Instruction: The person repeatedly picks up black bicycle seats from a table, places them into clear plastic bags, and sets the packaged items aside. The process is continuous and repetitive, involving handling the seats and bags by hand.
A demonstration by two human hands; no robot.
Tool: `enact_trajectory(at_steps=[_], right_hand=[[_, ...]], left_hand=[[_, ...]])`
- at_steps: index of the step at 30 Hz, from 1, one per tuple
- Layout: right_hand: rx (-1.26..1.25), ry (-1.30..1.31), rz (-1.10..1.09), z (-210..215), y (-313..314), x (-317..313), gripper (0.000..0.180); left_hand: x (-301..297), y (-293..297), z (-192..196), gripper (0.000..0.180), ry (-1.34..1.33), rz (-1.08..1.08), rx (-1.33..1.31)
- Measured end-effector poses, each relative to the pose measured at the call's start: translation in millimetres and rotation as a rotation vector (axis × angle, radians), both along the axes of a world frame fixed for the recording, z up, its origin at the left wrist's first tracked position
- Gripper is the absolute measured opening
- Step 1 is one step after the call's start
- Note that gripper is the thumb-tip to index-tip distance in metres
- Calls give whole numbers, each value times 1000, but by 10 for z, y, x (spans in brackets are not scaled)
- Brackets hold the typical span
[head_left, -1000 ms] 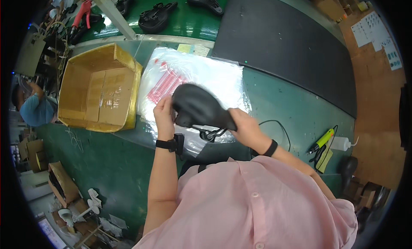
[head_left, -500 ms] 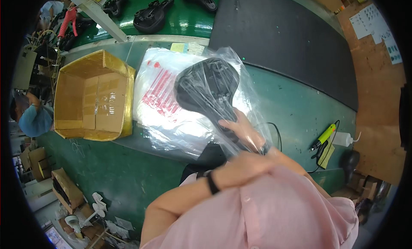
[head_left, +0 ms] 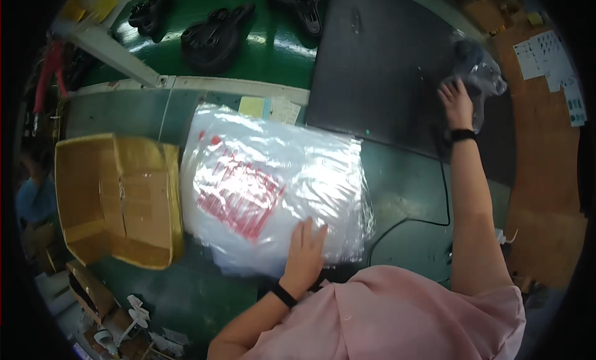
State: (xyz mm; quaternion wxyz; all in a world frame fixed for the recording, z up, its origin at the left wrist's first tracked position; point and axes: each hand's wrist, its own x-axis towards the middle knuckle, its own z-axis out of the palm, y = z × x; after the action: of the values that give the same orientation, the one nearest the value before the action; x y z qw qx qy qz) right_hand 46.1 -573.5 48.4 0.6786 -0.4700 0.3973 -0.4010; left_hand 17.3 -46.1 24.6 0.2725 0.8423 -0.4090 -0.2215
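Observation:
A black bicycle saddle in a clear plastic bag lies on the dark board at the far right. Beside it my right hand reaches out with fingers spread, and its edge overlaps the bag; whether it touches the saddle I cannot tell. In front of me a stack of clear plastic bags with red printing lies on the green table. My left hand rests on the stack's near edge, its fingers apart and holding nothing.
An open cardboard box edged with yellow tape stands left of the stack. Several black saddles lie on the green surface beyond a pale rail. A dark board covers the far right; a black cable curves across the table.
My right hand has carried the bagged saddle from above the bag stack to the far right board and opened. My left hand has come down onto the stack. The view has shifted.

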Motion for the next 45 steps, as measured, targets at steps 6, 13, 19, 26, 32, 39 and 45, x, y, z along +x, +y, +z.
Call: enact_trajectory(at_steps=[6, 13, 19, 26, 32, 39, 45], right_hand=[[-1032, 829, 341, -410, 786, 2866, 84], [-830, 964, 322, -673, 1359, 3798, 74], [503, -192, 975, -38, 1310, 2148, 48], [1052, -764, 977, 33, 2239, -228, 74], [757, -482, 931, 489, 2552, -1299, 70], [-765, 664, 771, 724, 3001, -1753, 81], [-948, 905, 872, 124, 3465, -1793, 92]], left_hand=[[97, 77, -220, 63, 152, -2, 43], [342, 333, -137, 23, 492, 141, 293], [465, 185, -107, 21, 616, 317, 140], [294, -55, -264, 22, 743, 528, -260], [185, -17, -82, 20, 703, 417, -321], [175, -17, -49, 14, 866, 616, -441], [110, 293, -351, 11, 896, 837, -530]])
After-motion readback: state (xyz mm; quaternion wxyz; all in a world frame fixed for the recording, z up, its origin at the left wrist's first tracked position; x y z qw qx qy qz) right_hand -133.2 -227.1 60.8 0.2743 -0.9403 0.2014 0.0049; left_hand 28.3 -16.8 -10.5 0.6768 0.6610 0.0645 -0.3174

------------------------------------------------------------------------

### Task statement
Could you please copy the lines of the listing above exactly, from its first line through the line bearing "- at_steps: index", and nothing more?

### Exercise answer
Instruction: The person repeatedly picks up black bicycle seats from a table, places them into clear plastic bags, and sets the packaged items aside. The process is continuous and repetitive, involving handling the seats and bags by hand.
A demonstration by two human hands; no robot.
Tool: `enact_trajectory(at_steps=[_], right_hand=[[_, ...]], left_hand=[[_, ...]])`
- at_steps: index of the step at 30 Hz, from 1, one per tuple

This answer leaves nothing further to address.